The journey to take serverless to the extreme and whole-heartedly build a CMS without any EC2 or RDS instances or even a humble VPC has been interesting to say the least. But today, I discovered something which I thought would be gone forever, in the form of a nice little message:
no space left on device
Now, I thought I’d be free of this kind of error. I’d also be free of the following, because AWS manages it all for me, right!??
- Patching, especially OS patches
- Disk space
- Scale and instance management
- Load balancing
- … a bunch of other serverless niceties
Also worthy of note is that I know an AWS Lambda instance has limits, but surely I’m not hitting those just yet.
It’s trying to write out some static assets, for one of my larger sites, after generating all of the HTML files from Markdown. Which is fair enough, since it’s all part of the package.
I also find this:
child process exited with code 255
Non-zero return codes from a process. This needs more attention.
Error: ENOSPC: no space left on device, mkdir ‘/tmp/6NPGD7TPTpvy2tZx’
The CMS does do quite a lot of different functions but the use of disk space is only used by the publish process, which is essentially a wrapper around Hugo. The process is:
- Files are downloaded from S3 to the Publish Lambda function’s local /tmp/ drive, which I’m told has about 512MB of space
- Hugo is executed
- Files are generated in a “public” folder, thanks to Hugo
- Files are then uploaded to S3
- Any temporary file is removed
Actually, there is a step 0, which ensures the Hugo binary is available to the function, which means writing it to the local disk. To save a bit of time, I check if the binary is already there and if not, go and fetch it. I could include the binary inside the function as part of the upload to AWS, but I kind of like having it slightly decoupled.
Anyways, disk space is limited, but that’s not too bad. None of my sites have hit 512MB of content. That might be a problem when they do. Problem for future Koi, shall we say.
How does it run out of space?
At the moment, if any major problem happens, the cleanup routine might not execute. This is not ideal, but can be fixed at some stage. Since we aren’t really in control of the instances start or reuse of instances, AWS might spin up new Lambda instances or just re-use existing ones if the function hasn’t been modified.

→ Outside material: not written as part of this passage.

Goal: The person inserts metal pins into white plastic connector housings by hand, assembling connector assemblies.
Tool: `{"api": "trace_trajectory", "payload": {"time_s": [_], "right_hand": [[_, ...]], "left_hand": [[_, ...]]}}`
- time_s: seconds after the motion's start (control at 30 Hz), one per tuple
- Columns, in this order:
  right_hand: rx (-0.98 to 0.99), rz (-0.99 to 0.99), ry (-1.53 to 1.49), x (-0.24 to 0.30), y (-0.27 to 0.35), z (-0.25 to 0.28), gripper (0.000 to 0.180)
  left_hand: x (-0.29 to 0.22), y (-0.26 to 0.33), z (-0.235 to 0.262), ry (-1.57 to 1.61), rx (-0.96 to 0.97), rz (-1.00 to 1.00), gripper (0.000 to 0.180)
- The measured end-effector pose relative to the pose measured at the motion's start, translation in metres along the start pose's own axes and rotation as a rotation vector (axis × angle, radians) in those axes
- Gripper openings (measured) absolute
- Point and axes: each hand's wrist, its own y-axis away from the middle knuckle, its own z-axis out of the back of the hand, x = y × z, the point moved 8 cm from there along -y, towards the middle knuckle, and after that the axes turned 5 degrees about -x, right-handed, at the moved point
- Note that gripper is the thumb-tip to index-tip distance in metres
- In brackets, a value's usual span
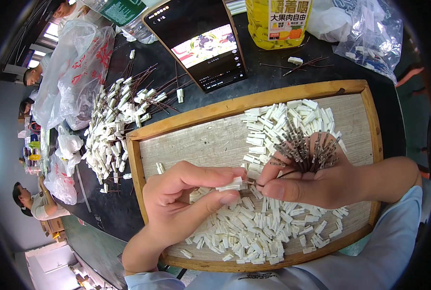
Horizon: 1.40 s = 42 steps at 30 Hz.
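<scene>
Two bare hands meet over a shallow wooden tray [137, 166] with a pale board floor, near the picture's centre. The left hand [181, 198], coming in from 7 o'clock, pinches a small white plastic connector housing [233, 184] between thumb and forefinger, closed firmly on it. The right hand [317, 181], entering from 4 o'clock, is closed around a bundle of thin dark wires with metal terminal ends [305, 150] that fan upward toward 12 o'clock; its thumb and forefinger tips press together right against the housing's 3 o'clock end, where one wire tip seems to meet it.

Beneath both hands, a heap of loose white plastic housings [254, 232] covers the tray from 1 o'clock down to 6 o'clock. Outside the tray at 10 o'clock, a pile of housings already fitted with wires [116, 123] lies on the black tabletop [104, 203]. A dark tablet with a lit screen [201, 41] leans at 12 o'clock, a yellow plastic jar [276, 21] just beside it at 1 o'clock. Clear plastic bags [73, 67] sit at 10 o'clock.
</scene>
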Motion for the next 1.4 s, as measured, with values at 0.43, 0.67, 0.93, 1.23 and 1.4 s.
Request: {"api": "trace_trajectory", "payload": {"time_s": [0.43,0.67,0.93,1.23,1.4], "right_hand": [[0.034,-0.027,0.107,0.0,0.0,0.001,0.012],[-0.011,0.018,0.205,0.006,0.001,0.002,0.014],[-0.018,0.08,0.386,0.016,-0.002,0.005,0.014],[0.015,-0.025,0.256,0.011,-0.002,0.002,0.012],[0.019,0.079,0.277,0.008,-0.003,0.003,0.013]], "left_hand": [[-0.007,-0.001,-0.007,-0.114,0.071,-0.044,0.021],[-0.015,-0.002,-0.016,-0.337,0.15,-0.129,0.021],[-0.01,0.0,-0.013,-0.389,0.101,-0.114,0.023],[-0.02,0.001,-0.02,-0.522,0.095,-0.304,0.025],[-0.021,-0.002,-0.019,-0.571,0.065,-0.257,0.026]]}}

Older instances do go stale and need a bit of warm-up time, which you can feel when logging into the system on a cold morning. It’s not terrible, but definitely noticeable. Given how many times websites are published per day, I’d say that often my functions take the hit of having to warm-up.
This function re-use has one benefit for me: a Hugo binary that has been previously downloaded and stored locally can be used again, which saves a small amount of publishing time.
The downside, is that if a few failures occur in a row, the instance will have it’s ephemeral storage filled up (in /tmp/) with no automatic ability to release. A simple re-deploy of the function will clear this out good and proper, but that’s not ideal.
So, back to monitoring disk space?
Perhaps, but it would have to be baked into the function itself. In some ways I’d like a TTL on files/folders so that they will automatically be cleaned up after some period of time, but that might be too much to ask for. It’s not like I can just ssh into the Lambda instance and clean things up periodically.
At the end of the day, I’ll have to manage the use of temporary disk storage myself. In any case, adoption of serverless doesn’t mean you can ignore all the resources of the past, maybe just some of them.